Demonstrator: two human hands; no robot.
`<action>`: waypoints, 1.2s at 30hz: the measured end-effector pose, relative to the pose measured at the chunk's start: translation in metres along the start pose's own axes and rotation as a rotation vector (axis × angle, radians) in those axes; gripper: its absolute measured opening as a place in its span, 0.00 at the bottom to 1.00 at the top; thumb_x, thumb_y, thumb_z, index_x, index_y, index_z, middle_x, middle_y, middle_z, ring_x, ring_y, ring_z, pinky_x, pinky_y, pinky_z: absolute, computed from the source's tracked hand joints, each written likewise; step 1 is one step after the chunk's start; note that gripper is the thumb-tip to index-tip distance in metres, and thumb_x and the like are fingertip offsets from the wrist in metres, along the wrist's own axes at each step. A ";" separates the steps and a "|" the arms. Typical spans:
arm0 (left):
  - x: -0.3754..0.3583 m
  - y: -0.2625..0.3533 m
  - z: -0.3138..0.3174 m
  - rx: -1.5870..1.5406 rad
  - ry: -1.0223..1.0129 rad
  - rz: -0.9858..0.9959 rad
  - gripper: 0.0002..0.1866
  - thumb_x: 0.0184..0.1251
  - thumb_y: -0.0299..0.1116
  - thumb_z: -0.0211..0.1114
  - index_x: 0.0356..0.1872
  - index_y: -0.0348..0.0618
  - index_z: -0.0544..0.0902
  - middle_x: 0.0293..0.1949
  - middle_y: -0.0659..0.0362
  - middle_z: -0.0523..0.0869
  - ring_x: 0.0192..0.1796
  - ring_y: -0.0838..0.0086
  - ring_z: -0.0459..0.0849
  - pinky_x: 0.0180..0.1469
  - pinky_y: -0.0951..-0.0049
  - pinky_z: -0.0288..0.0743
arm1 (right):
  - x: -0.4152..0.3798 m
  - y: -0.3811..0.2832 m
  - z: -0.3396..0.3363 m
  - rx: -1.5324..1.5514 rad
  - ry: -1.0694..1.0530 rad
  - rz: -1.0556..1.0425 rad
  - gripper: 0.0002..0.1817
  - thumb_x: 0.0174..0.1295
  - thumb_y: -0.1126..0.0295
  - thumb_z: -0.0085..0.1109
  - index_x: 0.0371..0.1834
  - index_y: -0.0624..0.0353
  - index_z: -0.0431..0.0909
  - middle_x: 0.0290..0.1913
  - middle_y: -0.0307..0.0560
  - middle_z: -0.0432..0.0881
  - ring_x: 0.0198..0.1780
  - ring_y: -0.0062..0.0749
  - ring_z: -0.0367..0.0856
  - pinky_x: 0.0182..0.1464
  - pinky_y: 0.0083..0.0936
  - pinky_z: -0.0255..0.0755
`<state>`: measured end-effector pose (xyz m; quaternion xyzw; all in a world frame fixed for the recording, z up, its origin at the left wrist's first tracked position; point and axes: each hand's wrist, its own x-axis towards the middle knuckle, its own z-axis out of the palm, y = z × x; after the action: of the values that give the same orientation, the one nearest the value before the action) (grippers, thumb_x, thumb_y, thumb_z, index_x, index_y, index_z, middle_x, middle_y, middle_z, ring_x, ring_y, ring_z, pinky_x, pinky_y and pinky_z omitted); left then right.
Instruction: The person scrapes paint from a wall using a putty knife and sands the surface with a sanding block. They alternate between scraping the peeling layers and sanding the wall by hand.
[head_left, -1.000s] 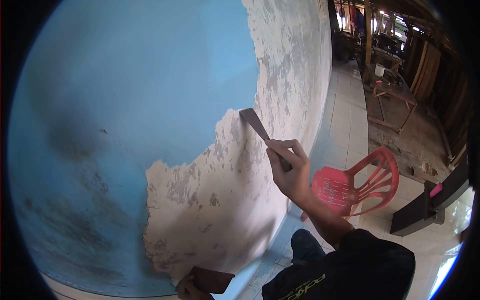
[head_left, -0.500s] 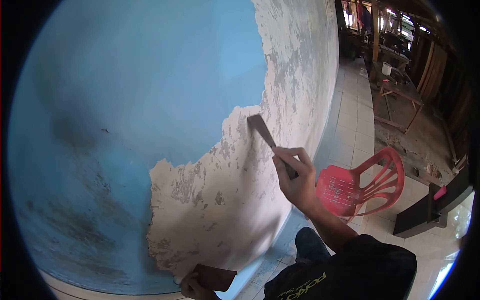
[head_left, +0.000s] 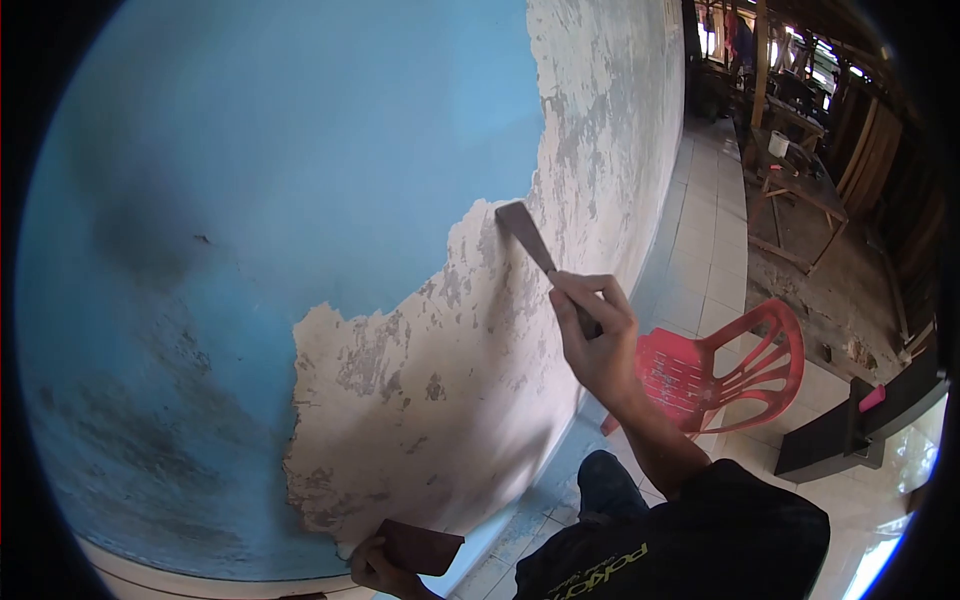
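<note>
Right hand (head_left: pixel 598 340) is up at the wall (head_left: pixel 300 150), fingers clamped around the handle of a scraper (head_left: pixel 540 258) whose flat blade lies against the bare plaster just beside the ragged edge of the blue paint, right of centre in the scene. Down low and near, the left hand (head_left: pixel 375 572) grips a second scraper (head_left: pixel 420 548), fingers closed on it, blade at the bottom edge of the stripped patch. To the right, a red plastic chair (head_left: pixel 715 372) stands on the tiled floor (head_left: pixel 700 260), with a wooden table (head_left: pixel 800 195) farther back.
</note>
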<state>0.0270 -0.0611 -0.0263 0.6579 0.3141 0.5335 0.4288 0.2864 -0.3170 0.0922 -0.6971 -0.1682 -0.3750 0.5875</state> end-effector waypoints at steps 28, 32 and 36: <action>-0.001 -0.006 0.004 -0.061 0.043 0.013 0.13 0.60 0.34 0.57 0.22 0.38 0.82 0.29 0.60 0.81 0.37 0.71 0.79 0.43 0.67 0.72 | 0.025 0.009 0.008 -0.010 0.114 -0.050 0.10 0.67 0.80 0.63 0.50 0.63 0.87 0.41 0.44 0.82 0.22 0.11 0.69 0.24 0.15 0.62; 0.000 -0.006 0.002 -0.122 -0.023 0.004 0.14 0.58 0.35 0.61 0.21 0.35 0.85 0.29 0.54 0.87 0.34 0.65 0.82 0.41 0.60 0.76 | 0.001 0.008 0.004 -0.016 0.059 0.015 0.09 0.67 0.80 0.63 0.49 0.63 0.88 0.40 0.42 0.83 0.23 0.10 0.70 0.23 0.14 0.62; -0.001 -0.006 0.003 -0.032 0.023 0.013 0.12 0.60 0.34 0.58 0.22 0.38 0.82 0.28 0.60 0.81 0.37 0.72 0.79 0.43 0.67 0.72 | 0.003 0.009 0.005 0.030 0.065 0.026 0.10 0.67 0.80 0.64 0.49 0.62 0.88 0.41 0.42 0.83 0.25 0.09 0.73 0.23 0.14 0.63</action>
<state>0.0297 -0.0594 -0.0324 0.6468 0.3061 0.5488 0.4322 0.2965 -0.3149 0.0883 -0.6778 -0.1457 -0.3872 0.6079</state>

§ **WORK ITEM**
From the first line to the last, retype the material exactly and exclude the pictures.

§ **COMPLETED EXERCISE**
Demonstrator: two human hands; no robot.
`<action>`: waypoints, 1.2s at 30hz: the measured end-effector pose, relative to the pose measured at the chunk's start: translation in metres along the start pose's own axes and rotation as a rotation vector (axis × angle, radians) in those axes; gripper: its absolute measured opening as a place in its span, 0.00 at the bottom to 1.00 at the top; thumb_x, thumb_y, thumb_z, index_x, index_y, index_z, middle_x, middle_y, middle_z, ring_x, ring_y, ring_z, pinky_x, pinky_y, pinky_z: absolute, computed from the source's tracked hand joints, each written likewise; step 1 is one step after the chunk's start; note that gripper is the thumb-tip to index-tip distance in metres, and thumb_x and the like are fingertip offsets from the wrist in metres, along the wrist's own axes at each step. A ";" separates the steps and a "|" the arms. Typical spans:
arm0 (left):
  - x: -0.3754..0.3583 m
  - y: -0.2625..0.3533 m
  - z: -0.3138..0.3174 m
  - rx: -1.5870..1.5406 rad
  - ry: -1.0223..1.0129 rad
  - rz: -0.9858..0.9959 rad
  - gripper: 0.0002..0.1866
  - thumb_x: 0.0184..0.1251
  - thumb_y: -0.0299..0.1116
  - thumb_z: -0.0211..0.1114
  - index_x: 0.0356..0.1872
  - index_y: -0.0348..0.0618
  - index_z: -0.0544..0.0902
  - middle_x: 0.0293..0.1949
  - middle_y: -0.0659..0.0362
  - middle_z: -0.0523..0.0869
  - ring_x: 0.0192..0.1796
  - ring_y: -0.0838..0.0086
  - ring_z: -0.0459..0.0849
  - pinky_x: 0.0180..0.1469
  - pinky_y: -0.0951..-0.0049
  - pinky_z: -0.0288..0.0743
arm1 (right):
  - x: -0.4152..0.3798 m
  - y: -0.3811..0.2832 m
  - z: -0.3396..0.3363 m
  - rx: -1.5324..1.5514 rad
  - ry: -1.0694..1.0530 rad
  - rz: -1.0556..1.0425 rad
  - gripper: 0.0002..0.1817
  - thumb_x: 0.0174..0.1295
  - thumb_y: -0.1126..0.0295
  - thumb_z: -0.0085..0.1109
  - index_x: 0.0371..0.1834
  - index_y: -0.0624..0.0353
  - index_z: -0.0431..0.0909
  - middle_x: 0.0290..0.1913
  - middle_y: -0.0307..0.0560
  - middle_z: -0.0432..0.0881
  - ring_x: 0.0198..0.1780
  - ring_y: -0.0062..0.0749
  - ring_z: -0.0367..0.0856
  - pinky_x: 0.0182..0.1464
  - pinky_y: 0.0083..0.0936
  - pinky_z: -0.0255..0.0755
`<state>`: measured end-effector pose (xyz m; quaternion xyzw; all in a world frame fixed for the recording, z up, its origin at the left wrist's first tracked position; point and axes: each hand's wrist, its own x-axis towards the middle knuckle, its own z-axis out of the palm, y = z × x; after the action: of the values that give the same orientation, the one nearest the value before the action) (grippers, thumb_x, thumb_y, thumb_z, index_x, index_y, index_z, middle_x, middle_y, middle_z, ring_x, ring_y, ring_z, pinky_x, pinky_y and pinky_z omitted); left then right.
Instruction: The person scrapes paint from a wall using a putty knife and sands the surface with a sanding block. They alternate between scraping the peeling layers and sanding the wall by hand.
[head_left, -1.000s] 
[head_left, -0.500s] 
[head_left, +0.000s] 
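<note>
Right hand (head_left: pixel 598 340) is up at the wall (head_left: pixel 300 150), fingers clamped around the handle of a scraper (head_left: pixel 540 258) whose flat blade lies against the bare plaster just beside the ragged edge of the blue paint, right of centre in the scene. Down low and near, the left hand (head_left: pixel 375 572) grips a second scraper (head_left: pixel 420 548), fingers closed on it, blade at the bottom edge of the stripped patch. To the right, a red plastic chair (head_left: pixel 715 372) stands on the tiled floor (head_left: pixel 700 260), with a wooden table (head_left: pixel 800 195) farther back.
</note>
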<state>0.0270 -0.0611 -0.0263 0.6579 0.3141 0.5335 0.4288 0.2864 -0.3170 0.0922 -0.6971 -0.1682 -0.3750 0.5875</state> end-effector waypoints at steps 28, 32 and 36: <action>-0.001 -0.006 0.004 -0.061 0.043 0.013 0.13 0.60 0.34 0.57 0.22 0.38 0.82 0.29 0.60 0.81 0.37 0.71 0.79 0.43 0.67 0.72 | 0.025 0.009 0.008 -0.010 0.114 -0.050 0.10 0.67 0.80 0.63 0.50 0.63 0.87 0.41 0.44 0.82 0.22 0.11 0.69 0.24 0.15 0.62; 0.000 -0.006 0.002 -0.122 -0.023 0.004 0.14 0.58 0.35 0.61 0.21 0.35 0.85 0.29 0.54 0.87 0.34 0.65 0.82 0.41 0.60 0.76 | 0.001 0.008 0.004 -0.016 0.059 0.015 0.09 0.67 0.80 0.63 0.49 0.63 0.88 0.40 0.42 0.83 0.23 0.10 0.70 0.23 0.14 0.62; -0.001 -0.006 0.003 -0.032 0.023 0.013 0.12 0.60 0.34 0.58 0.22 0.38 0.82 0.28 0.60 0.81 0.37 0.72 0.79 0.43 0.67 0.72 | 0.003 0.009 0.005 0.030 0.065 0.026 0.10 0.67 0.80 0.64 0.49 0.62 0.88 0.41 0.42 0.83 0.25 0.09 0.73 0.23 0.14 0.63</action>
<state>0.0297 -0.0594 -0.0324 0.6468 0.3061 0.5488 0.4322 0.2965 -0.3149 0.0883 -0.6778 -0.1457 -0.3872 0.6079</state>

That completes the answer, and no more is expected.